Chapitre 2
Mon rire, initialement dédaigneux, se transforma bientôt en un silence chargé d'incrédulité. C'était une blague, non ? Les yeux sérieux et imperturbables de son père et du mien me donnèrent la réponse, écrasant mes espoirs d'un simple coup d’œil.
— C’est une plaisanterie ? insistais-je, espérant une rétractation rapide.
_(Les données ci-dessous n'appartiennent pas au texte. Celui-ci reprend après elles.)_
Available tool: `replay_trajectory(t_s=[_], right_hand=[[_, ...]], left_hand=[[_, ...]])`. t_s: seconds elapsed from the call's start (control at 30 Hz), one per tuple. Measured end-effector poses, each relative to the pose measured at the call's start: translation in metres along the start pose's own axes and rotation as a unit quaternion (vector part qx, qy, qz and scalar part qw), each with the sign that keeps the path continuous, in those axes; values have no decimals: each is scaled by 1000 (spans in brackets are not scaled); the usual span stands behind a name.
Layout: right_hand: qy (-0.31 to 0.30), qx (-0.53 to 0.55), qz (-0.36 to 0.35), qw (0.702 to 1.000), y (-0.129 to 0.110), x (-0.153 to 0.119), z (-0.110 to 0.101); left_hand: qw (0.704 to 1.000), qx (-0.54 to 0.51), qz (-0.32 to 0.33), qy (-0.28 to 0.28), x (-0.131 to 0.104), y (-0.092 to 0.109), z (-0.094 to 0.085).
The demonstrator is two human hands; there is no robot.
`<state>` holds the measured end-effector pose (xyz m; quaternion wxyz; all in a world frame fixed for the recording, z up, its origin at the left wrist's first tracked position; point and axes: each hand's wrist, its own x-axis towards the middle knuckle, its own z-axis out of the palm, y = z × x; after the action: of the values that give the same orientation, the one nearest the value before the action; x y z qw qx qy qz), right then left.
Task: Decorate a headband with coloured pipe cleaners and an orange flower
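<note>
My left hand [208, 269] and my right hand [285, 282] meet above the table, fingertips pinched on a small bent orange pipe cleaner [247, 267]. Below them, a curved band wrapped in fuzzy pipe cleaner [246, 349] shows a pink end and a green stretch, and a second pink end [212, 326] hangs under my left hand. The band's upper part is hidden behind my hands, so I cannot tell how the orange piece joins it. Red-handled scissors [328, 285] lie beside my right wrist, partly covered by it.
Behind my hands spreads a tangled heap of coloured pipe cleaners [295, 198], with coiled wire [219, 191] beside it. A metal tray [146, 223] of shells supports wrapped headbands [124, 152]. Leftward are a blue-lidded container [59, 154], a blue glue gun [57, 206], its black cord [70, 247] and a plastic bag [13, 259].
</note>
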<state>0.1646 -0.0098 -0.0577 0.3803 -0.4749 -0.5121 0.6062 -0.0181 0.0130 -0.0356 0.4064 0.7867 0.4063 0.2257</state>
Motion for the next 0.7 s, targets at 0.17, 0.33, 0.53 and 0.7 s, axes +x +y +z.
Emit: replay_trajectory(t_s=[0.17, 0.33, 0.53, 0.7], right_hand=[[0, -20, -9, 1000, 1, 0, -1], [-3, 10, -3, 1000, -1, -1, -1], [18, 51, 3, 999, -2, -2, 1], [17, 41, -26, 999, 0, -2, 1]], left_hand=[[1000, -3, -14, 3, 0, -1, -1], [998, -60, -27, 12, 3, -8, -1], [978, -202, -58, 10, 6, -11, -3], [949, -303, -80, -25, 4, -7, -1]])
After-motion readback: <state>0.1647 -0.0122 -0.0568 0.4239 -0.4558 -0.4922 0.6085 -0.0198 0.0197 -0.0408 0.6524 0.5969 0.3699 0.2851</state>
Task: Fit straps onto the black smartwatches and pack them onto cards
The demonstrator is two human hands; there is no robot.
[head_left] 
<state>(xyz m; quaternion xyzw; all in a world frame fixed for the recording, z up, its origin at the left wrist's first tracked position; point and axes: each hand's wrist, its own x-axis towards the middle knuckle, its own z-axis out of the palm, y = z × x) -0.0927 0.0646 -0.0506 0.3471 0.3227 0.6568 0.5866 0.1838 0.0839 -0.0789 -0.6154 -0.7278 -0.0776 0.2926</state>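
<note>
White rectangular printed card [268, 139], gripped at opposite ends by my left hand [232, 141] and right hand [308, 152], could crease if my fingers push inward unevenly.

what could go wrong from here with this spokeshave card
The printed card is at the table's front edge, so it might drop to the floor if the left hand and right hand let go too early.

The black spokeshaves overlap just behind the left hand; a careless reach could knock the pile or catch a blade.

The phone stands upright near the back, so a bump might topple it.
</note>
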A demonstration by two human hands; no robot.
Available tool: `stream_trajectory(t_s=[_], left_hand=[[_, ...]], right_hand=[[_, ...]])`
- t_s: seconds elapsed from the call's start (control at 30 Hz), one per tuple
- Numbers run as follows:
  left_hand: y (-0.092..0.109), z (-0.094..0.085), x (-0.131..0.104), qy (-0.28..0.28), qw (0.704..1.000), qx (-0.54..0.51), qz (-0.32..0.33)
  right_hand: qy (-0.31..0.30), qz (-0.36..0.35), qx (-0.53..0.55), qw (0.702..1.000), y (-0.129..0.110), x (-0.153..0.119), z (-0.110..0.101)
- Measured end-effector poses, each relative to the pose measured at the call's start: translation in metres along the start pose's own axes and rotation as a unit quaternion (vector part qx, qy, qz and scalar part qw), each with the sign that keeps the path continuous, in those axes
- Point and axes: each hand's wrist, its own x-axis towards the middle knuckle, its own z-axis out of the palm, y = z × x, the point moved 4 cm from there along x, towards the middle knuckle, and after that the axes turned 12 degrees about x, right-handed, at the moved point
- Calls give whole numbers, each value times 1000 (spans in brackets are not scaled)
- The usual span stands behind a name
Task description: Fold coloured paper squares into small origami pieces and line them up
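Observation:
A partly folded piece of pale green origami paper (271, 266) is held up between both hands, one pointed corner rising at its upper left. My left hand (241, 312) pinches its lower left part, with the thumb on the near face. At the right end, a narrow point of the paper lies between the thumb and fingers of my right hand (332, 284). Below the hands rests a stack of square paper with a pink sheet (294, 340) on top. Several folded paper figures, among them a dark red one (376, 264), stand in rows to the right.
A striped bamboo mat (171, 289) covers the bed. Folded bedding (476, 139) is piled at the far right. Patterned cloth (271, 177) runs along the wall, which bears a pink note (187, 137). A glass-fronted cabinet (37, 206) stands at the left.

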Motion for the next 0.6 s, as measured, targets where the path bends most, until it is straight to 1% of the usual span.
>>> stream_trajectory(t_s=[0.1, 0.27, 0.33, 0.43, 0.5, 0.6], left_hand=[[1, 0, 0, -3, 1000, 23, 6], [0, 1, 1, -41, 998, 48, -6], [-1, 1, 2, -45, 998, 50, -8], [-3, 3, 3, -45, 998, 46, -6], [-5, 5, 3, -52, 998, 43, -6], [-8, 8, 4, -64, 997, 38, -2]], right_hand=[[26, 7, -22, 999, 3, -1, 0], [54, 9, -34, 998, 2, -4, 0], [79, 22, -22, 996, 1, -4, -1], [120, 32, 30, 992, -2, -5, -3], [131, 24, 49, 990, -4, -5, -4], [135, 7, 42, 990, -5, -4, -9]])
— Non. La crise économique touche tous les secteurs, et de plus en plus de nouvelles entreprises émergent avec un fort potentiel. L'empire Castez représente l'avenir, quoi qu'il arrive, car le divertissement reste une valeur sûre, mais l’arrivée de nouveaux concurrents fragilise notre position de leader. Quant à notre entreprise, Glamour, on bénéficie d'une meilleure image et attire la sympathie des actionnaires. En nous associant, nous serions intouchables. Le mariage assurait notre capital et permettrait le développement de l'entreprise en tirant parti des avantages que vous possédez tous les deux. Sans compter que les actionnaires sont plus en confiance lorsque les PDG ont une famille. Cela donne une image de fiabilité, une certaine légitimité, expliqua Tobias d'une voix monotone.
Le choc m'envahit. D'un côté, l'illusion que notre entreprise était à l'abri des tempêtes économiques s'évaporait brutalement. De l'autre, la nouvelle de devoir me marier jetait un voile d'incompréhension sur mon existence déjà secouée par l’annonce de la situation de l’entreprise.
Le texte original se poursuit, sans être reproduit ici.